Embodiments of the disclosure are now described in detail with reference to the drawings in which like reference numerals designate identical or corresponding elements in each of the drawings. The aspects may be combined in any manner consistent with the functionality of the apparatus and/or method disclosed herein. As used herein, the term “clinician” refers to a doctor, a nurse or any other care provider and may include support personnel. Throughout this description, the term “proximal” will refer to the portion of the device or component thereof that is closer to the clinician and the term “distal” will refer to the portion of the device or component thereof that is farther from the clinician. The terms “substantially equal to” or “substantially the same” denote values that are within ±5% of each other. Additionally, in the drawings and in the description that follows, terms such as front, rear, upper, lower, top, bottom, and similar directional terms are used simply for convenience of description and are not intended to limit the disclosure. In the following description, well-known functions or constructions are not described in detail to avoid obscuring the disclosure in unnecessary detail.

With reference to FIGS. 1 and 2, a surgical smoke evacuation system 100 is shown. The surgical smoke evacuation system 100 generally includes a smoke evacuator 130, an ES pencil 200, a suction conduit 140 connecting the ES pencil 200 to the smoke evacuator 130, and an imaging device 410 (FIG. 2) configured to capture images of a surgical site. The ES pencil 200 is also coupled to an ES generator 110, which may be any suitable ES generator configured to supply radio frequency energy to the ES pencil 200.

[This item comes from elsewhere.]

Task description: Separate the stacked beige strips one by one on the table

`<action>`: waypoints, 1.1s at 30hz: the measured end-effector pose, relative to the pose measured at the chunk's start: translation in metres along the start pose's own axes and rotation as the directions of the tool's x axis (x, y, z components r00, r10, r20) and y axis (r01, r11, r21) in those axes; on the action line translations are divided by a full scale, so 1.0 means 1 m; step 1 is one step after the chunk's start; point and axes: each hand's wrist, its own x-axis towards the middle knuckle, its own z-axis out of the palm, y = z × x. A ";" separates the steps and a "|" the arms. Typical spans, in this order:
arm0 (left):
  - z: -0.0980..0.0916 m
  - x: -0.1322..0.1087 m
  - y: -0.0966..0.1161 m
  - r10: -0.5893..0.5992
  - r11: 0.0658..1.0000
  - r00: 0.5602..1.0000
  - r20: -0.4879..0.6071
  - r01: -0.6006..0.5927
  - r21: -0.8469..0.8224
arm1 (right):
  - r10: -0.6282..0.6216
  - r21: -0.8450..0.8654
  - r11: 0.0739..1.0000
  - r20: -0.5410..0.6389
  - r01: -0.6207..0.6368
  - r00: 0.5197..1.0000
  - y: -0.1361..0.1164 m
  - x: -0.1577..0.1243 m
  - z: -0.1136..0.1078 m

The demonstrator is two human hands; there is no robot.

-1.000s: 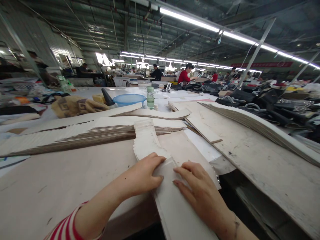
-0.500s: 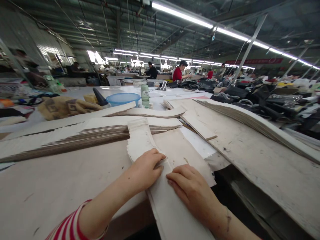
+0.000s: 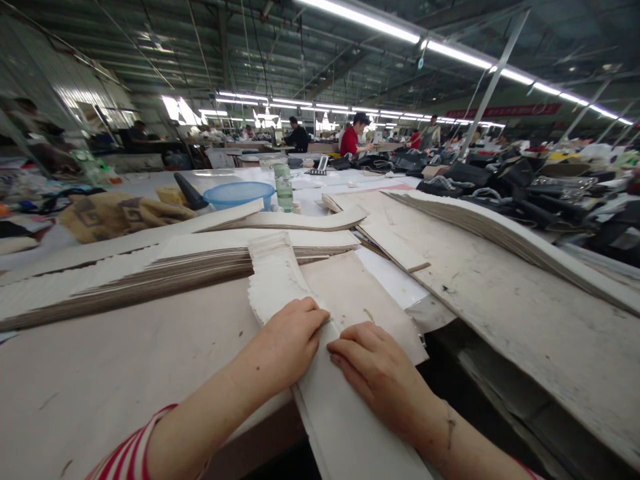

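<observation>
A long off-white strip [image 3: 345,407] runs from the front edge of the table up towards the middle, on top of other overlapping strips [image 3: 273,273] with ragged left edges. My left hand [image 3: 295,337] is closed on the strip's right-hand edge, thumb and fingers pressed together. Close beside it, my right hand [image 3: 375,367] pinches the same edge, its fingertips resting on the strip. Both hands cover part of the strip, and the undersides of the fingers are hidden. A beige sheet [image 3: 345,287] lies beneath the strips.
Stacks of pale strips lie at the left [image 3: 165,270] and right [image 3: 500,233]. Behind them stand a blue basin [image 3: 239,195] and a green bottle [image 3: 283,188]. A dark gap [image 3: 465,373] opens between the boards at right. A person in red [image 3: 353,140] works farther back.
My view has shifted slightly, so the scene sits a little further left. Both hands keep hold of the strip's edge; the left fingers look more tightly closed.
</observation>
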 end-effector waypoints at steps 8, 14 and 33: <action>0.004 -0.001 0.004 0.036 0.992 0.999 0.022 -0.038 0.122 | 0.003 0.007 1.000 0.013 -0.003 1.000 0.000 0.001 -0.001; 0.010 -0.002 0.013 0.073 0.964 0.996 0.049 -0.083 0.253 | 0.005 0.021 1.000 0.027 -0.006 1.000 0.001 0.002 0.000; -0.019 -0.016 -0.016 -0.145 0.977 0.986 0.078 0.155 -0.145 | 0.003 0.180 0.983 0.182 -0.036 0.983 0.019 0.034 -0.015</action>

The smoke evacuator 130 includes a suction generator 135 that creates negative pressure having a set vacuum force for removing smoke during a surgical operation. The suction conduit 140 is connected to the ES pencil 200 at its distal end and to an inlet port 132 of the smoke evacuator 130 at its proximal end. The suction generator 135 may include one or more fans to create the negative pressure enabling smoke removal from a surgical site.

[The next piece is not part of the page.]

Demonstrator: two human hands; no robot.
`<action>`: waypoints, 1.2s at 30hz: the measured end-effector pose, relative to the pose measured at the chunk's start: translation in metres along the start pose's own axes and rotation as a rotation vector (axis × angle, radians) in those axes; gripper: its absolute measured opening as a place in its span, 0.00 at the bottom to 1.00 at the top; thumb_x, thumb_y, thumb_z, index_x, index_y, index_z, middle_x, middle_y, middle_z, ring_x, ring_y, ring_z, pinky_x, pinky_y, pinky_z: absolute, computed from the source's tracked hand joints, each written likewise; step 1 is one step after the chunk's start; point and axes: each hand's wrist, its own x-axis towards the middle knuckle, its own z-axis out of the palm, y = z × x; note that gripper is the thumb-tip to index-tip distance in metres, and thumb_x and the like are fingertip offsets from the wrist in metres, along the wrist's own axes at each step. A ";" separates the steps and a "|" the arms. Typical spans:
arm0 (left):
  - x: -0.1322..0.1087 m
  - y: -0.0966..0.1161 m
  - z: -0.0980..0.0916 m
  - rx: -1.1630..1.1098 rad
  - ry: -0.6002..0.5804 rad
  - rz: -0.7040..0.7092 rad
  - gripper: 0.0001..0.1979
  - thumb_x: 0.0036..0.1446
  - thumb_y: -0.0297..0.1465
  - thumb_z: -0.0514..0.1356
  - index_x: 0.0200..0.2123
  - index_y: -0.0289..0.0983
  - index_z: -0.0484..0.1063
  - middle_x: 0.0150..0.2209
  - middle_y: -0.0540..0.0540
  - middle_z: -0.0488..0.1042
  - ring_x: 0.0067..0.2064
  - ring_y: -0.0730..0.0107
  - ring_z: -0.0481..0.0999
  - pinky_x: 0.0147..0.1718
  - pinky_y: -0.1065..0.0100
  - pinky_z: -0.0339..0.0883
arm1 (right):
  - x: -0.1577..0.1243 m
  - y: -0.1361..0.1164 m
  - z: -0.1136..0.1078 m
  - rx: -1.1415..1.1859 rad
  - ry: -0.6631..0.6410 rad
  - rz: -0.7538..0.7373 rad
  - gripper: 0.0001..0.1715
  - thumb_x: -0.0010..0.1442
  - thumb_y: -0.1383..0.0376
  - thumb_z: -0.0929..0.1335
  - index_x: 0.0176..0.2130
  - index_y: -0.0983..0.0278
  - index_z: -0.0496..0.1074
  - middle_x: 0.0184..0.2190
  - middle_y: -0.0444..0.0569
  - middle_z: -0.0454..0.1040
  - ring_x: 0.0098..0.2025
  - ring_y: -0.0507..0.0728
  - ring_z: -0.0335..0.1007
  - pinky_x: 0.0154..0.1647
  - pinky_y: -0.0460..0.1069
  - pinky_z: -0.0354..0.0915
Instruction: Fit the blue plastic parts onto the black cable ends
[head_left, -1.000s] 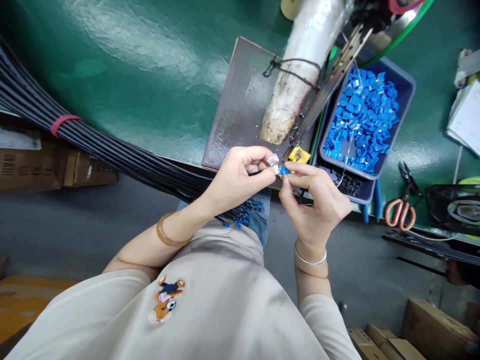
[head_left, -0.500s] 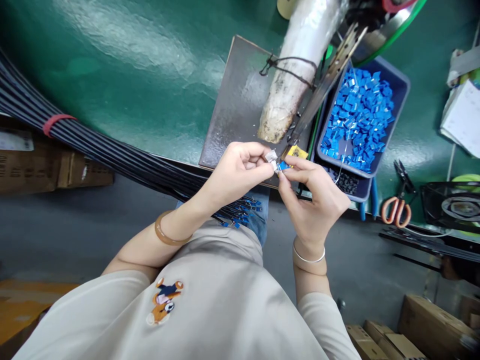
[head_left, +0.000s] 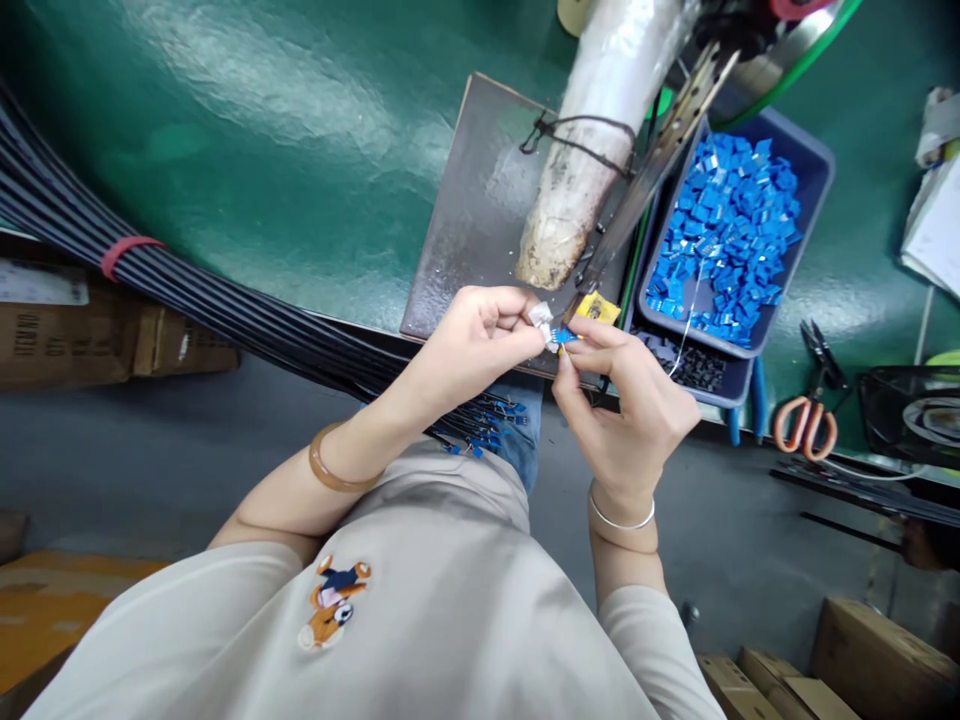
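Observation:
My left hand (head_left: 487,330) is closed in a pinch, with crumpled white material (head_left: 540,318) at its fingertips. Between my hands a small blue circuit board (head_left: 564,335) shows its edge at the left fingertips. My right hand (head_left: 619,385) is pinched close beside the board, its thumb below and fingers above. A thin silvery solder wire (head_left: 691,315) runs over the bin and passes behind this hand; its end is mostly hidden at the fingertips. The slanted soldering iron (head_left: 637,205) points its tip down at the board. A yellow piece (head_left: 598,308) lies just beyond my right fingers.
A blue-grey bin (head_left: 814,190) holds many blue boards; small black parts (head_left: 697,370) fill a tray below it. Orange-handled scissors (head_left: 806,425) lie right. A bundle of black cables (head_left: 225,295) crosses from the left. A white-wrapped tube (head_left: 592,140) hangs over a dark plate (head_left: 472,210).
My hands stay almost in place at the iron's tip, with the right fingers shifting slightly and more of the blue board showing. The view has shifted slightly.

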 end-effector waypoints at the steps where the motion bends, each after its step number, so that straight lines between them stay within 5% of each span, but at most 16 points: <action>1: 0.000 0.000 0.000 0.005 0.002 -0.004 0.06 0.49 0.23 0.60 0.22 0.33 0.67 0.20 0.55 0.61 0.21 0.84 0.56 0.20 0.78 0.53 | 0.000 0.000 0.000 -0.001 -0.001 0.001 0.09 0.57 0.74 0.69 0.34 0.60 0.68 0.44 0.47 0.80 0.42 0.53 0.80 0.41 0.47 0.74; 7: -0.004 0.000 -0.004 0.131 -0.049 -0.036 0.06 0.51 0.25 0.61 0.24 0.33 0.68 0.20 0.54 0.61 0.22 0.83 0.58 0.21 0.77 0.52 | -0.003 0.000 -0.003 0.058 0.024 0.023 0.10 0.57 0.75 0.70 0.35 0.61 0.70 0.41 0.47 0.81 0.42 0.53 0.79 0.41 0.48 0.75; 13: -0.007 0.014 -0.024 0.356 -0.328 -0.058 0.07 0.54 0.29 0.61 0.25 0.33 0.73 0.19 0.51 0.67 0.21 0.80 0.62 0.21 0.74 0.53 | -0.016 0.000 -0.017 0.255 0.182 0.348 0.06 0.60 0.70 0.69 0.37 0.60 0.68 0.36 0.43 0.78 0.30 0.51 0.77 0.25 0.47 0.72; 17: -0.007 0.035 -0.024 0.643 -0.463 0.154 0.06 0.54 0.28 0.61 0.26 0.35 0.75 0.23 0.50 0.71 0.25 0.77 0.66 0.26 0.72 0.58 | -0.023 -0.003 -0.021 0.353 0.122 0.486 0.04 0.65 0.63 0.66 0.37 0.59 0.65 0.28 0.39 0.76 0.19 0.47 0.69 0.17 0.44 0.63; 23: -0.030 0.051 -0.007 0.952 -0.368 0.383 0.11 0.55 0.25 0.58 0.21 0.36 0.69 0.22 0.49 0.67 0.25 0.75 0.64 0.28 0.70 0.58 | -0.025 -0.006 -0.017 0.442 -0.010 0.471 0.07 0.64 0.63 0.67 0.34 0.59 0.65 0.26 0.38 0.71 0.21 0.48 0.72 0.19 0.43 0.66; 26: -0.043 0.038 -0.006 0.841 -0.267 0.348 0.08 0.53 0.25 0.60 0.22 0.36 0.68 0.20 0.51 0.65 0.22 0.78 0.60 0.23 0.71 0.53 | -0.026 -0.001 -0.007 0.517 0.021 0.388 0.06 0.62 0.64 0.68 0.35 0.61 0.66 0.28 0.38 0.71 0.25 0.48 0.75 0.24 0.43 0.70; 32: -0.041 0.000 -0.019 0.159 -0.219 -0.095 0.09 0.56 0.34 0.63 0.32 0.34 0.68 0.21 0.51 0.71 0.16 0.84 0.58 0.15 0.76 0.47 | -0.034 0.008 0.028 0.469 0.211 0.131 0.04 0.62 0.70 0.68 0.37 0.60 0.68 0.32 0.40 0.73 0.34 0.49 0.76 0.32 0.45 0.75; 36: -0.036 -0.006 -0.017 0.086 -0.114 -0.114 0.12 0.52 0.35 0.67 0.28 0.33 0.70 0.18 0.52 0.68 0.18 0.85 0.60 0.16 0.79 0.50 | -0.034 0.004 0.027 0.492 0.189 0.319 0.02 0.62 0.68 0.68 0.37 0.61 0.70 0.33 0.41 0.76 0.25 0.46 0.73 0.24 0.43 0.70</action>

The surgical smoke evacuation system 100 also includes a processor 190 and a memory 192. Instructions may be executed by the processor 190, which may include one or more digital signal processors (DSPs), general-purpose microprocessors, application-specific integrated circuits (ASICs), field programmable logic arrays (FPGAs), or other equivalent integrated or discrete logic circuitry. Accordingly, the term “processor” as used herein may refer to any of the foregoing structures or any other physical structure suitable for implementation of the described techniques. Also, the techniques could be fully implemented in one or more circuits or logic elements. It is contemplated that the processor 190 and memory 192 may also be located in the imaging device 410, the smoke evacuator 130, the ES pencil 200, and/or in a remote computer system.

In one or more examples, the described techniques may be implemented in hardware, software, firmware, or any combination thereof. If implemented in software, the functions may be stored as one or more instructions or code on a computer-readable medium and executed by a hardware-based processing unit. Computer-readable media may include non-transitory computer-readable media, which corresponds to a tangible medium such as data storage media (e.g., RAM, ROM, EEPROM, flash memory, or any other medium that can be used to store desired program code in the form of instructions or data structures and that can be accessed by a computer).

ES pencil 200 may be used for cutting tissue and/or for coagulating blood vessels. The ES pencil 200 usually includes a handpiece into which electrodes of various shapes and sizes may be placed. The ES pencil 200 may include a nozzle 212 situated near the ES pencil's 200 electrode 214, draws the smoke plume into and through the ES pencil's body, through the suction conduit 140, and finally into the smoke evacuator 130.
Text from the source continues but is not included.